Ascorbic Acid: The site says “although not known to be directly toxic, there is growing evidence that ascorbic acid causes a mild physical dependency, whereby removal of this chemical causes vitamin c levels in the blood to drop below baseline. Its use has also been correlated with increased incidence of kidney stones, and may be indicated in other problems caused by calcification of soft tissue.” (no references given). The development of oxalate stones may be increased with ANY form of vitamin C. I don’t even know how to evaluate the ‘mild physical dependency claim’ since no reference is given. Our conclusion: logical inconsistency, lack of supporting references.

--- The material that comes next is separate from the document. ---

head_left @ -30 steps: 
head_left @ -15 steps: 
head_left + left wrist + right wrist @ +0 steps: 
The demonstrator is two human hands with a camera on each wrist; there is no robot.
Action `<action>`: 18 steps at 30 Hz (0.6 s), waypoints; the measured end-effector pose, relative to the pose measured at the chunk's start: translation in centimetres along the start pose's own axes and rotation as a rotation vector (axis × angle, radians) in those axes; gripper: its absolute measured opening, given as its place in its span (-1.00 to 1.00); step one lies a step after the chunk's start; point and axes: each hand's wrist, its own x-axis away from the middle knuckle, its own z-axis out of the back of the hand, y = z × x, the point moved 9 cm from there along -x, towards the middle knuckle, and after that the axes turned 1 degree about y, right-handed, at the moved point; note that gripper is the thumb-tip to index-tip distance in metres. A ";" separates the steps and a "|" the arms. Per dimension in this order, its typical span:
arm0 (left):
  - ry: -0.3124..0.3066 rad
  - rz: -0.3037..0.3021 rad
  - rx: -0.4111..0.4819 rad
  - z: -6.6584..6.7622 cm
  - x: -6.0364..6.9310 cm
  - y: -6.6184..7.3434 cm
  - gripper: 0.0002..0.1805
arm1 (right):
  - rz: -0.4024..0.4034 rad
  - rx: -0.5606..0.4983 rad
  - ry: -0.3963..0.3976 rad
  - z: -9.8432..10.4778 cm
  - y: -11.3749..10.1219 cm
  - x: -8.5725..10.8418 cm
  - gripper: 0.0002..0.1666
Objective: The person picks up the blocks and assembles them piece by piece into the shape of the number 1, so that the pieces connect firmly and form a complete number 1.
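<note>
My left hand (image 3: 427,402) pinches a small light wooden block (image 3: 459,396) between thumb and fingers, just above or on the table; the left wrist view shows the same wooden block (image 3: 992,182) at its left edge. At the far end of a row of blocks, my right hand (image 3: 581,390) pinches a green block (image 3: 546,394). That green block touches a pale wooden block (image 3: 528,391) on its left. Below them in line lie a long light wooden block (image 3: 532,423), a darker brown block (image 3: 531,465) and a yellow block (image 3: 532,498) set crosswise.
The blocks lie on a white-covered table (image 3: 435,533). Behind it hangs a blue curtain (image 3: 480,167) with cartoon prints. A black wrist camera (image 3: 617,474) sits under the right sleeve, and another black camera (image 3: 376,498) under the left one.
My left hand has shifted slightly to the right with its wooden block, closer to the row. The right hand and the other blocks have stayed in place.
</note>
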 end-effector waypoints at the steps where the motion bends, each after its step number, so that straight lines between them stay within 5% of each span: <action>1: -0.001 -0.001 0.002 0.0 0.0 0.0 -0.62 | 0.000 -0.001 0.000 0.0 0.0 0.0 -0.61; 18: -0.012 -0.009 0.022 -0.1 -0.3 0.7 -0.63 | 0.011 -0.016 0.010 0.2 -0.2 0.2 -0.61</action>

Ferrous fumarate is inorganic iron. The website claims that it is “pro-oxidative, stimulating the damaging effects in the body of substances known as free radicals.(1) There is evidence linking high inorganic iron intake to cardiovascular disease and cancer. Excessive iron accumulates in the liver, and may feed bacterial and viral infection.”. The studies cited used 120 mg of ferrous fumarate in people with Crohn’s disease and inflammatory bowel disease. The Crohn’s paper actually states in the discussion that these patients probably absorb more iron due to their deficiency status and possibly the state of the gut itself. Centrum contains less than half the amount used in those studies. From the Wikipedia link on page: Humans experience iron toxicity above 20 milligrams of iron for every kilogram of mass (that would be 1400 mg daily), and 60 milligrams per kilogram is considered a lethal dose. Overconsumption of iron in children is usually due to eating large quantities of ferrous sulfate tablets intended for adult consumption, which is a preventable toxicity. The Dietary Reference Intake (DRI) lists the Tolerable Upper Intake Level (UL) for adults as 45 mg/day. For children under fourteen years old the UL is 40 mg/day. Centrum appears to contain exactly the amount of elemental iron required by menstruating women (L Hallberg and L Rossander-Hulten. Iron requirements in menstruating women. American Journal of Clinical Nutrition, Vol 54, 1047-1058). Our conclusion: logical inconsistency, lack of supporting references, dishonest representation of toxicity study.

Calcium carbonate - the site claims “risk factors associated with inorganic calcium ingestion, i.e. calcification of soft tissue, osteoarthritis, constipation, kidney stones, hypertension and various other side effects of poorly utilized calcium. Lancet and the British Medical Journal, recently published the results of two extensive clinical trails [sic] which concluded that calcium plus Vitamin D does nothing to prevent bone loss”. Actually, these studies note that calcium/D3 DOES benefit bone mineral density and that other studies show that it does prevent fractures.... both new studies had significant compliance concerns, with only 60 percent of respondents taking their supplements more than 80 percent of the time by the two-year mark. Our conclusion: logical inconsistency, lack of supporting references, dishonest representation of toxicity study.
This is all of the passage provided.